BERLIN (AP) — The governor of the German state of Bavaria said Sunday that he will let his deputy stay in office despite a furor that started with allegations he was responsible for an antisemitic flyer when he was a high school student 35 years ago.

Governor Markus Soeder, a leading figure in Germany’s center-right opposition, said he had concluded that it would be “disproportionate” to fire Hubert Aiwanger, his deputy and coalition partner, but Aiwanger needs to rebuild confidence with the Jewish community and others.

Bavaria is holding a state election in just over a month. Soeder’s decision drew sharp criticism from political opponents and a cautious response from a Jewish leader.

On Aug. 25, the daily Sueddeutsche Zeitung reported that, when Aiwanger was a teenager, he was suspected of producing a typewritten flyer calling for entries to a competition titled “Who is the biggest traitor to the fatherland?”

It listed, among other things, a “1st prize: A free flight through the chimney at Auschwitz.”

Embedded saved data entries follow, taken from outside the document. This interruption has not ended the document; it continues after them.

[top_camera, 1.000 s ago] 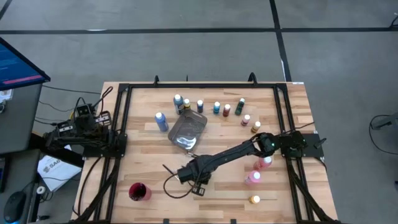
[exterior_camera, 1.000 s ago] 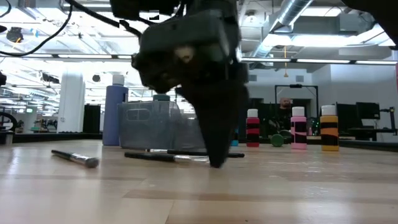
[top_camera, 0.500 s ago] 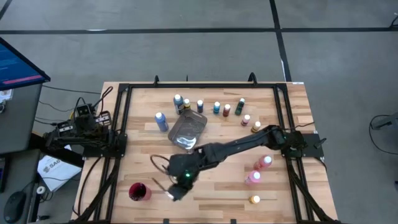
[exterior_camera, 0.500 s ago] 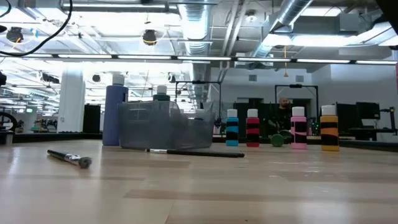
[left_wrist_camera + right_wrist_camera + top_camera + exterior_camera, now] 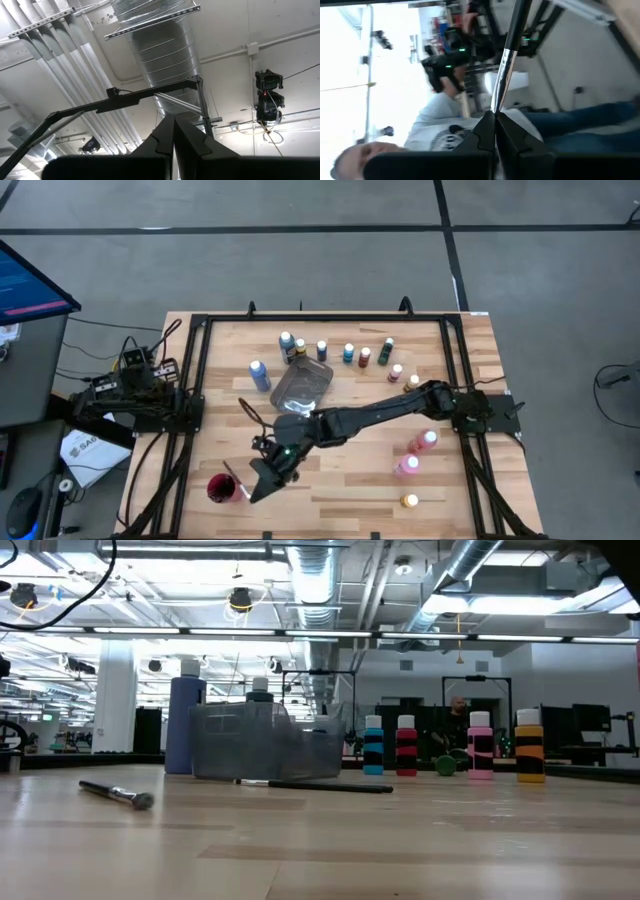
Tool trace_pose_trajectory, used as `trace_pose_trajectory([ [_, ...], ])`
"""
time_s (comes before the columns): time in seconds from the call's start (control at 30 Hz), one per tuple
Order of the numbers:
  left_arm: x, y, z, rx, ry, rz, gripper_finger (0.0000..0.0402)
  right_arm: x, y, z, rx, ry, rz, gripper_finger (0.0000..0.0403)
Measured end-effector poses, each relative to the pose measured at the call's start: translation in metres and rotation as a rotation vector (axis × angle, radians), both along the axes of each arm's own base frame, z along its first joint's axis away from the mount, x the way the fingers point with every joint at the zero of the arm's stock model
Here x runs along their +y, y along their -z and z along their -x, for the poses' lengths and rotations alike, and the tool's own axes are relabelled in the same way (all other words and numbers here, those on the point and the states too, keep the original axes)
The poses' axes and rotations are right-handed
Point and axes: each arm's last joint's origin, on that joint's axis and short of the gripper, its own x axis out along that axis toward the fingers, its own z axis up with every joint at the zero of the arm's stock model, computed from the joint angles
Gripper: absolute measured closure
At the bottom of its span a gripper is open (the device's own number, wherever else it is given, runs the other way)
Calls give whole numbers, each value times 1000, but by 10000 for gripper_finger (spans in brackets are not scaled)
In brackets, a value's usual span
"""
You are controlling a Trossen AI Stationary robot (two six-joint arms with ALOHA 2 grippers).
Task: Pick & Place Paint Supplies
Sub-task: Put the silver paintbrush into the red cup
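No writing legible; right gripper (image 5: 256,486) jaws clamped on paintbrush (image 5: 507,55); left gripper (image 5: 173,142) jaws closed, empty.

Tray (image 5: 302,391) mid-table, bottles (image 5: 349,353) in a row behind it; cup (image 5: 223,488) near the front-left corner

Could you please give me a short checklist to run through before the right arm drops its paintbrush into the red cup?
1. Thin dark paintbrush clamped in the right gripper: ok, its fingers are shut on the handle.
2. Gripper beside the round red cup: ok, just to the cup's right in the high view.
3. Brush tip over the cup's opening: cannot tell.
4. Cup upright: ok, its mouth faces up.
5. Left gripper out of the way: ok, shut and parked at the wooden table's left edge.
6. Two other brushes lying on the table, away from the cup: ok.
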Motion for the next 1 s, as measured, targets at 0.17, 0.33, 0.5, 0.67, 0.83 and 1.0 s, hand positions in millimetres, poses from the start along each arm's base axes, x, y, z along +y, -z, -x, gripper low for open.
trace_pose_trajectory([
  [0.17,0,0,0,0,0,0,399,13,30,-17,-24,8,-193,403],
  [0.33,0,0,0,0,0,0,399,27,56,-23,49,2,-333,403],
  [0.5,0,0,0,0,0,0,399,33,69,-24,159,18,-409,403],
  [0.67,0,0,0,0,0,0,399,26,71,-27,217,78,-436,403],
  [0.83,0,0,0,0,0,0,399,20,70,-30,264,154,-507,398],
  [1.0,0,0,0,0,0,0,399,19,72,-31,302,188,-532,380],
])
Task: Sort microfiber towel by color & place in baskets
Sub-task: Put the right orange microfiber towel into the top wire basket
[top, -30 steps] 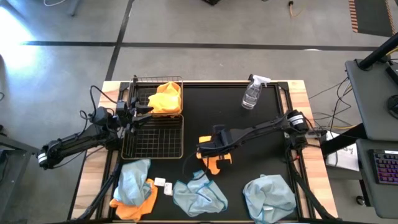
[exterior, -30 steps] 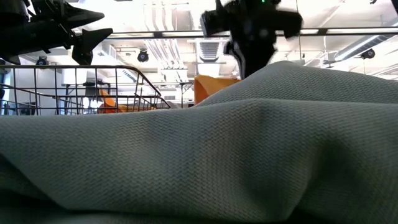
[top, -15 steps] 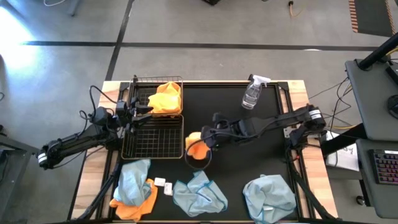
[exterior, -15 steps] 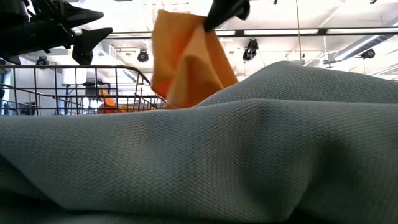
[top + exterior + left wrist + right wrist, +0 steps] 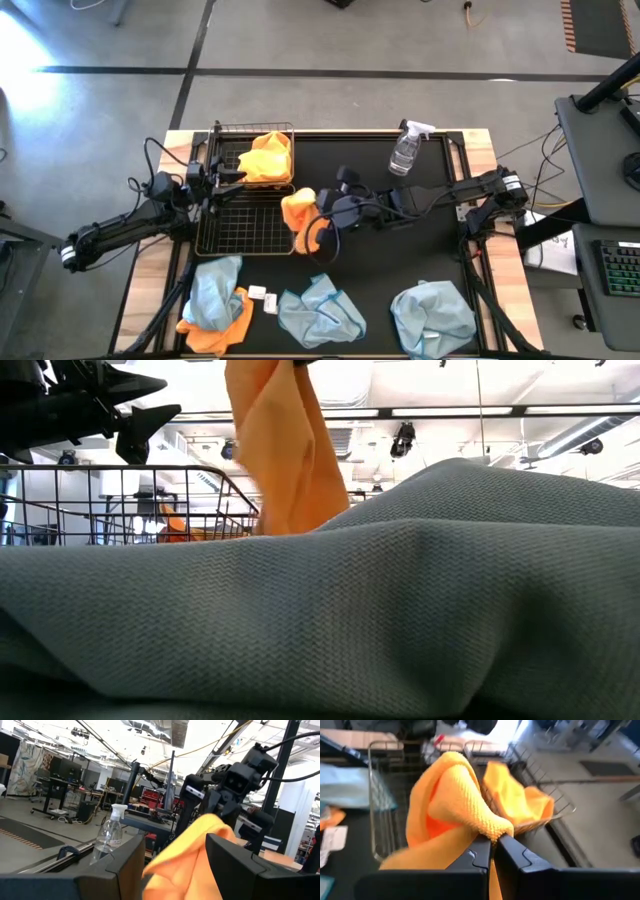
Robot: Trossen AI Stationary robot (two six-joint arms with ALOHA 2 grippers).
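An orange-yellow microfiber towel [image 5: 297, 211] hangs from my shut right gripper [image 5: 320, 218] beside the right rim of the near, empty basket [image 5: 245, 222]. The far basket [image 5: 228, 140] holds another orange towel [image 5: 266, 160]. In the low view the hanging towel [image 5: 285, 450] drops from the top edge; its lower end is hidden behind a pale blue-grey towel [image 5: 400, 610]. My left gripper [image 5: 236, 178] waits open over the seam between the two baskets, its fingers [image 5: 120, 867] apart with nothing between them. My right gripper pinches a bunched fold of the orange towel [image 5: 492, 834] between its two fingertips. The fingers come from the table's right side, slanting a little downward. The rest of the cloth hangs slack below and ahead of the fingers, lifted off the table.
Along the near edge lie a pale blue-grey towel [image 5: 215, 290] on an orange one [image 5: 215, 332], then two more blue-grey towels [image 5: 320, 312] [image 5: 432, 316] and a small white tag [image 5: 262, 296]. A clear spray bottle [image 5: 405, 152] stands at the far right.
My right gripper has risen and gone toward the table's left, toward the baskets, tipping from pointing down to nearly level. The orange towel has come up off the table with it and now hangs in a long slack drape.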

Aiwanger, 52, said last weekend that one or more copies of the flyer were found in his school bag but denied that he wrote it. His older brother came forward to claim that he had written it.

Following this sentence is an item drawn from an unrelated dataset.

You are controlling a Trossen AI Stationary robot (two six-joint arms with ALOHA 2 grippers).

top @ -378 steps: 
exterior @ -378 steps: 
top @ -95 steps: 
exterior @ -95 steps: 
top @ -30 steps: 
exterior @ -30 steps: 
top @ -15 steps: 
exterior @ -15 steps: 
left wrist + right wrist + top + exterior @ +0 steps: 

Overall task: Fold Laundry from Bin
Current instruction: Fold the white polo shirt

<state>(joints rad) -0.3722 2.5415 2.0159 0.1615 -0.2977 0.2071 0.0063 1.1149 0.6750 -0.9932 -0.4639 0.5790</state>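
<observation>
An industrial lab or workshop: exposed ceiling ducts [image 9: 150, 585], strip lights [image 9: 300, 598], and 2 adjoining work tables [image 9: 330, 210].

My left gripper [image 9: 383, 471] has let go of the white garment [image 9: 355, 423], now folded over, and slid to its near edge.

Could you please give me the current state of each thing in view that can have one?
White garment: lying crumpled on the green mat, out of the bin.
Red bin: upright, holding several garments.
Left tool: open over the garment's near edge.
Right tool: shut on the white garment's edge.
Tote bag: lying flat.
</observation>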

Aiwanger has acknowledged making unspecified mistakes in his youth and offered an apology but also portrayed himself as the victim of a “witch hunt.” He stuck to that tone on Sunday, saying at a campaign appearance that his opponents had failed with a “smear campaign” meant to weaken his conservative party.

The deputy governor’s crisis management has drawn widespread criticism, including from Soeder.

On Tuesday, Soeder demanded that Aiwanger answer a detailed questionnaire, and his deputy delivered the answers Friday. Soeder said he had a long conversation with Aiwanger on Saturday evening.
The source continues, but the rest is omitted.